La Unión Europea (UE) ha aprobado, este lunes, permitir a sus Estados miembros comprar petróleo a la oposición siria y, de esta forma, apoyar las finanzas de la coalición rebelde.

Esta medida supone una flexibilización del embargo de crudo que pesa sobre Siria y ha sido aprobado formalmente, previa negociación, por los ministros de Asuntos Exteriores europeos, según han informado fuentes comunitarias.

En concreto, con el acuerdo se mantiene el embargo impuesto para castigar al régimen de Bachar al Asad, pero se permitirá que cada país autorice excepciones para comprar crudo siempre que la operación esté respaldada por la Coalición Nacional Siria, nombre con el que se conoce a los rebeldes.

Con esta medida se apoyan las finanzas de la coalición rebeldeEstas excepciones se analizarán "caso por caso" y tendrán restricciones estrictas para evitar que Damásco se beneficie de la venta, según han explicado fuentes europeas. Además, la UE levanta también el embargo a la venta de equipamiento para la industria del petróleo y el gas y a la investión en ese ámbito.

Con el embargo de petróleo a Siria, que se aprobó en septiembre de 2011, la UE pretendía incrementar la presión política y económica por la violenta represión que Al Asad lleva a cabo en el país y facilitar una transición a la democracia.

No obstante, en los últimos meses, la oposición siria venía reclamando el levantamiento de algunas restricciones, con el objetivo de facilitar la actividad económica.
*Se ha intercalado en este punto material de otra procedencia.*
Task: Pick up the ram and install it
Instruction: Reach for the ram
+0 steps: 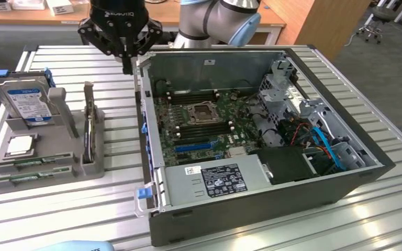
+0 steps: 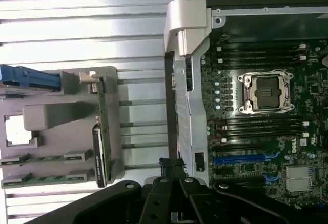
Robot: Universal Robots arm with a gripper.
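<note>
The robot's black hand (image 1: 126,67) hung closed and empty above the slatted table (image 1: 82,209), between a grey tray (image 1: 61,137) and an open computer case (image 1: 292,209). The green ram (image 1: 35,162) lay flat in the tray, well apart from the hand.

bare table (image 1: 121,157) gap beside tray (image 1: 61,140), case wall (image 1: 152,146) alongside
</note>
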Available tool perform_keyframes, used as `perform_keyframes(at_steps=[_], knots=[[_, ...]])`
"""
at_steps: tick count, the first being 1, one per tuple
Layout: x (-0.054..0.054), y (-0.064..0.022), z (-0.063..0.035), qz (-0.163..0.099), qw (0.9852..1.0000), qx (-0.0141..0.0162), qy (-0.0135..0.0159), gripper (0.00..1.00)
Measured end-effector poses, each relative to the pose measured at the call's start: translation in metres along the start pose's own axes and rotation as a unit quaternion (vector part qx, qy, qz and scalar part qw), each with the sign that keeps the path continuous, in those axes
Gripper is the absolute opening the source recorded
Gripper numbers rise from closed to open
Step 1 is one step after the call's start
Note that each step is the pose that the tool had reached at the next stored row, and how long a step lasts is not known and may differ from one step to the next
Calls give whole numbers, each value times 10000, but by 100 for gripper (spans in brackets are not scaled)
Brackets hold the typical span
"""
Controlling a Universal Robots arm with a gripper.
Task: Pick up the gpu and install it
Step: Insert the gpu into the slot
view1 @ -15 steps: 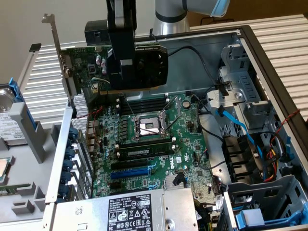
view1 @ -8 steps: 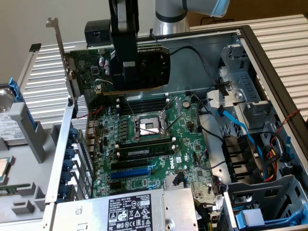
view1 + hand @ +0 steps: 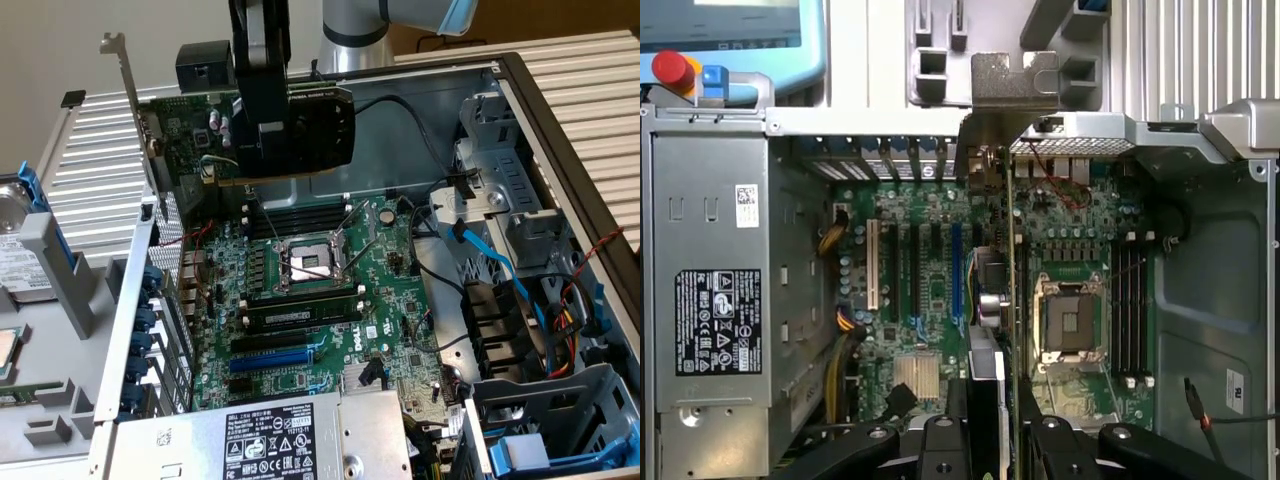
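The gpu [image 3: 320, 125], a green card with a black shroud and a silver end bracket [image 3: 128, 85], hangs upright above the far end of the open computer case. My gripper [image 3: 262, 140] is shut on its upper edge from above. In the wrist view the gpu [image 3: 986, 290] shows edge-on between my gripper's [image 3: 992, 432] two black fingers [image 3: 940, 440], over the motherboard [image 3: 920, 340] and next to the blue expansion slot [image 3: 957, 270]. In the exterior view that blue slot [image 3: 270, 360] lies nearer the camera than the card, close to the power supply.
The large green motherboard [image 3: 400, 280] carries an open CPU socket [image 3: 312, 262] and black memory sticks [image 3: 305, 312]. A grey power supply [image 3: 270, 435] sits at the near end. Blue cables [image 3: 490, 250] and a drive cage [image 3: 540, 420] fill the exterior view's right. A hard drive [image 3: 20, 255] lies outside the case.
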State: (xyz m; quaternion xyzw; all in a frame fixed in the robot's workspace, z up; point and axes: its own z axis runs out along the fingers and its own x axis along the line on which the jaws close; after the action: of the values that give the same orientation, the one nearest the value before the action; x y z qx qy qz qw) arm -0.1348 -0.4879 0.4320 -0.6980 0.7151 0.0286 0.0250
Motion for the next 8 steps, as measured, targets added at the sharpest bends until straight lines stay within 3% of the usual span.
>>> perform_keyframes(at_steps=[8], knots=[[72,-3,134,19,10000,1,-11,28]])
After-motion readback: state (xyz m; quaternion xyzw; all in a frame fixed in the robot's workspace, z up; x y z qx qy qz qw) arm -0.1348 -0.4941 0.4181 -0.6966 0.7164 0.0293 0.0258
Así, esta medida es, según una fuente diplomática, un "experimento" que, si tiene éxito, puede contribuir a relaciones en otras áreas que liberen a los rebeldes de las sanciones impuestas a Siria.

En ese sentido, el ministro de Exteriores británico, William Hague, reconoció que la exportación de petróleo procedente de zonas "liberadas" puede resultar complicada por la "situación de seguridad", pero hizo hincapié en la importancia del "mensaje de apoyo" que envía la UE.

Aunque los Estados miembros solo compraban un 1,5% del crudo a Siria —principalmente España, Alemania, Italia, Holanda, Francia y Austria—, antes de la guerra, el petróleo era uno de los pilares de su economía, ya que vendía el 95 % de su producción a Europa.